*EXERCISE INSTRUCTIONS*
Every record below, from first to last, should be copied exactly; leave the pictures out.

Records contained in a dataset:
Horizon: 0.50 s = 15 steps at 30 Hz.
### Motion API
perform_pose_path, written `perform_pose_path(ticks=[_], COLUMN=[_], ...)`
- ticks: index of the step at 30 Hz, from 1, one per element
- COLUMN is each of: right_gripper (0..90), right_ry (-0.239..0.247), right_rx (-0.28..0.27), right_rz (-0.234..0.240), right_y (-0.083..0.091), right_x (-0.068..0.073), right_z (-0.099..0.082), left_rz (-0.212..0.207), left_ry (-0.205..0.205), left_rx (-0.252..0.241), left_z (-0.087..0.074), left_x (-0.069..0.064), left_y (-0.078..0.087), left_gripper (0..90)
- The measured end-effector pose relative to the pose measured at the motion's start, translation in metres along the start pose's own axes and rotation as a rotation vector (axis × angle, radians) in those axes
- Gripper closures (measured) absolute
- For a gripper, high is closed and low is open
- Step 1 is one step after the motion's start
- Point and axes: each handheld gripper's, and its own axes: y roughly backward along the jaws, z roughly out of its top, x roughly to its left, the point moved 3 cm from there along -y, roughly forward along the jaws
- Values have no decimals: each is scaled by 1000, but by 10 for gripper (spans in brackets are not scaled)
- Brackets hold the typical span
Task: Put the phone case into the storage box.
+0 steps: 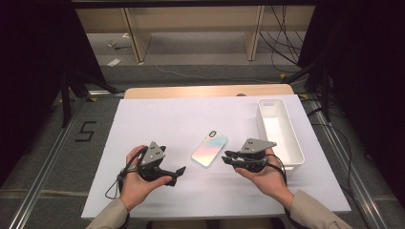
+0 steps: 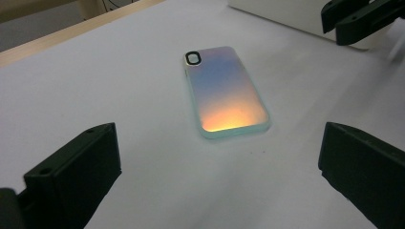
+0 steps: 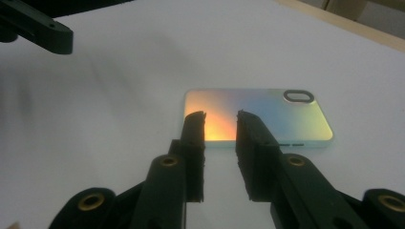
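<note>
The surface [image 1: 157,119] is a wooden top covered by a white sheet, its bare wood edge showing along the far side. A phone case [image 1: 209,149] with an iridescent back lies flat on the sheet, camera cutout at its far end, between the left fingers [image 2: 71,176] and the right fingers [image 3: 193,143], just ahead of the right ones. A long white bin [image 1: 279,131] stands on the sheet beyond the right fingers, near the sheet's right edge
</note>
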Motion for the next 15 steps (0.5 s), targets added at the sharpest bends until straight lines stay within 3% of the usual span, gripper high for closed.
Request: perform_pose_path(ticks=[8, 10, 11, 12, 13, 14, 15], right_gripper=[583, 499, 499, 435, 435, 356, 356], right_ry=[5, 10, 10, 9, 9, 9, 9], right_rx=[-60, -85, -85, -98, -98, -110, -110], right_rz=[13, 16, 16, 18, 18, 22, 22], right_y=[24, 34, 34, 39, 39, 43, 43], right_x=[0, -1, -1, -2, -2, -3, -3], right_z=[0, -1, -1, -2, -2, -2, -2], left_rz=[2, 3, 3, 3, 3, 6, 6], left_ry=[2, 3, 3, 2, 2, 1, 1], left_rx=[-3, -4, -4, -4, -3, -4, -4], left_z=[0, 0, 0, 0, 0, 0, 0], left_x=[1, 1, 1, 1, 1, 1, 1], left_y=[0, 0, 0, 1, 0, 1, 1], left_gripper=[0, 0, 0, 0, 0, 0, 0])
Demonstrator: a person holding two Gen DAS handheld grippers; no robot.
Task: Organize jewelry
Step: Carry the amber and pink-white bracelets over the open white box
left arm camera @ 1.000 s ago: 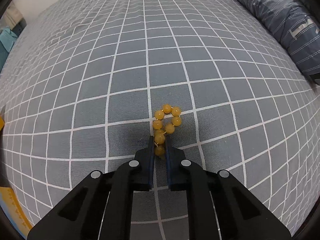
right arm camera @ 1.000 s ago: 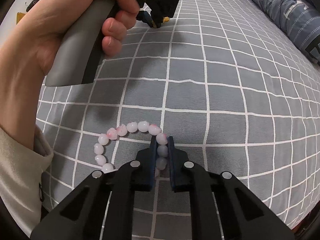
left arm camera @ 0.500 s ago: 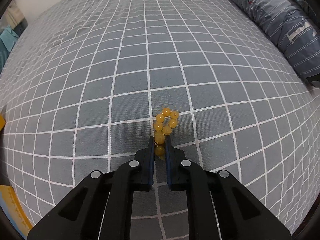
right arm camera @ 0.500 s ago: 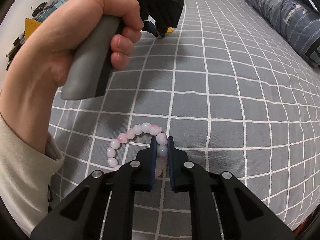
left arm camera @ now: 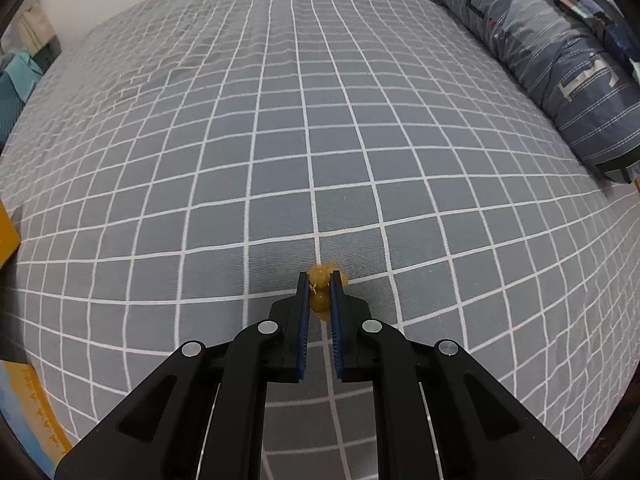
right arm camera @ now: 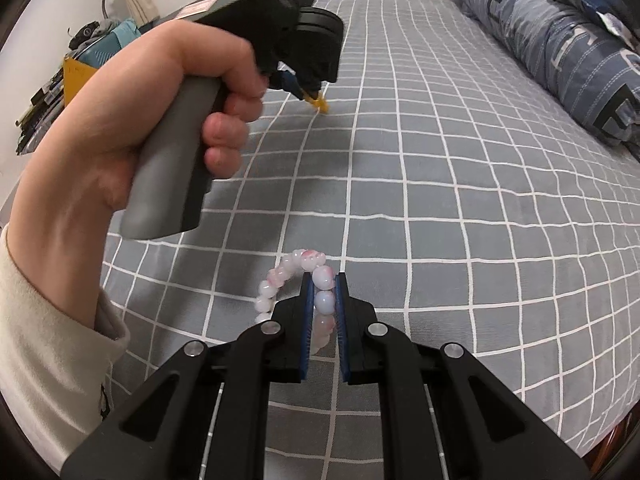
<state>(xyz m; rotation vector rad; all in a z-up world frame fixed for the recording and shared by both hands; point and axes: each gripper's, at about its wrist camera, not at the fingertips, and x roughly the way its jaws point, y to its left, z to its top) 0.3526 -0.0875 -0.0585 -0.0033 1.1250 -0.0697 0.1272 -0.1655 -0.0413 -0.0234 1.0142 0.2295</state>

*TASK RESPONSE*
Horizon: 0.50 s = 15 steps at 30 Hz.
### Motion API
perform_pose_path, written `perform_pose_path(ticks=[_], COLUMN=[_], ...)`
- ticks: index of the step at 30 Hz, from 1, one per element
- COLUMN is each of: right_gripper (0..90), right_ry (-0.239..0.247), right_rx (-0.28..0.27), right_rz (-0.234..0.240), right_y (-0.083..0.091), right_x (-0.068..0.073), right_z (-0.099..0.082), left_rz (-0.212..0.207), left_ry (-0.205..0.205), left_rx (-0.252..0.241), left_z (-0.087..0.074), left_x (-0.069..0.064), left_y (-0.078..0.087), left_gripper (0..90)
- The measured end-effector pose relative to the pose measured at the motion's start, translation in metres along the start pose's own axes and rotation as a rotation vector (axis × angle, radians) in those axes
- Gripper closures (measured) absolute
- For a gripper, high is closed and low is open
- Step 1 is one step after the motion's start
- Point and axes: each handheld gripper's, and its own axes: y roughly backward along the jaws, z roughly out of its top, x roughly to its left, the point moved 3 cm from there along -y, roughly forward along the jaws
- Values have no decimals: each is scaled by 1000, but by 10 for gripper (spans in brackets are not scaled)
- Brackets hold the typical span
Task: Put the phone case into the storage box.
+0 steps: 
+0 steps: 
+0 steps: 
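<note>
The surface [image 1: 157,119] is a wooden top covered by a white sheet, its bare wood edge showing along the far side. A phone case [image 1: 209,149] with an iridescent back lies flat on the sheet, camera cutout at its far end, between the left fingers [image 2: 71,176] and the right fingers [image 3: 193,143], just ahead of the right ones. A long white bin [image 1: 279,131] stands on the sheet beyond the right fingers, near the sheet's right edge
</note>
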Motion for the next 15 steps (0.5 s), targets added at the sharpest bends until straight lines stay within 3% of the usual span, gripper high for closed.
Request: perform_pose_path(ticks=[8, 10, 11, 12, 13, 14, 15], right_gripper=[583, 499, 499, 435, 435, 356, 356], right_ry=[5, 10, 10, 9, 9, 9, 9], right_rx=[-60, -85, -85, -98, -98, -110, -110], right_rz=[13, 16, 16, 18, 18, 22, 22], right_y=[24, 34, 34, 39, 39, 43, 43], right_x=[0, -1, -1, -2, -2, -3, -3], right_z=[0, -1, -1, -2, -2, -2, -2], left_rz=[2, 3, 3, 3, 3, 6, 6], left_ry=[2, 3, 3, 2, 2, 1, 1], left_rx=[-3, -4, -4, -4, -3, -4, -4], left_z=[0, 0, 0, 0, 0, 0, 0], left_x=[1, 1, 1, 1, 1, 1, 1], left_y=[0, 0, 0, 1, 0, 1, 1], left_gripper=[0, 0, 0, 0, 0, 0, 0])
Demonstrator: a person holding two Gen DAS handheld grippers; no robot.
Task: Organize jewelry
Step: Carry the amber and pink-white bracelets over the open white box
left arm camera @ 1.000 s ago: 
right arm camera @ 1.000 s ago: 
left arm camera @ 0.500 s ago: 
right arm camera @ 0.500 s ago: 
left arm camera @ now: 
right arm camera @ now: 
<state>(xyz m; rotation vector rad; all in a z-up world frame fixed for the recording and shared by both hands; point and axes: each gripper's, at about its wrist camera, not at the fingertips, and x roughly the way its jaws point, y to its left, z to its top) 0.3526 -0.0875 -0.0585 -0.0033 1.1250 -0.0697 0.1272 -0.1655 -0.0413 -0.0234 1.0142 0.2295</state>

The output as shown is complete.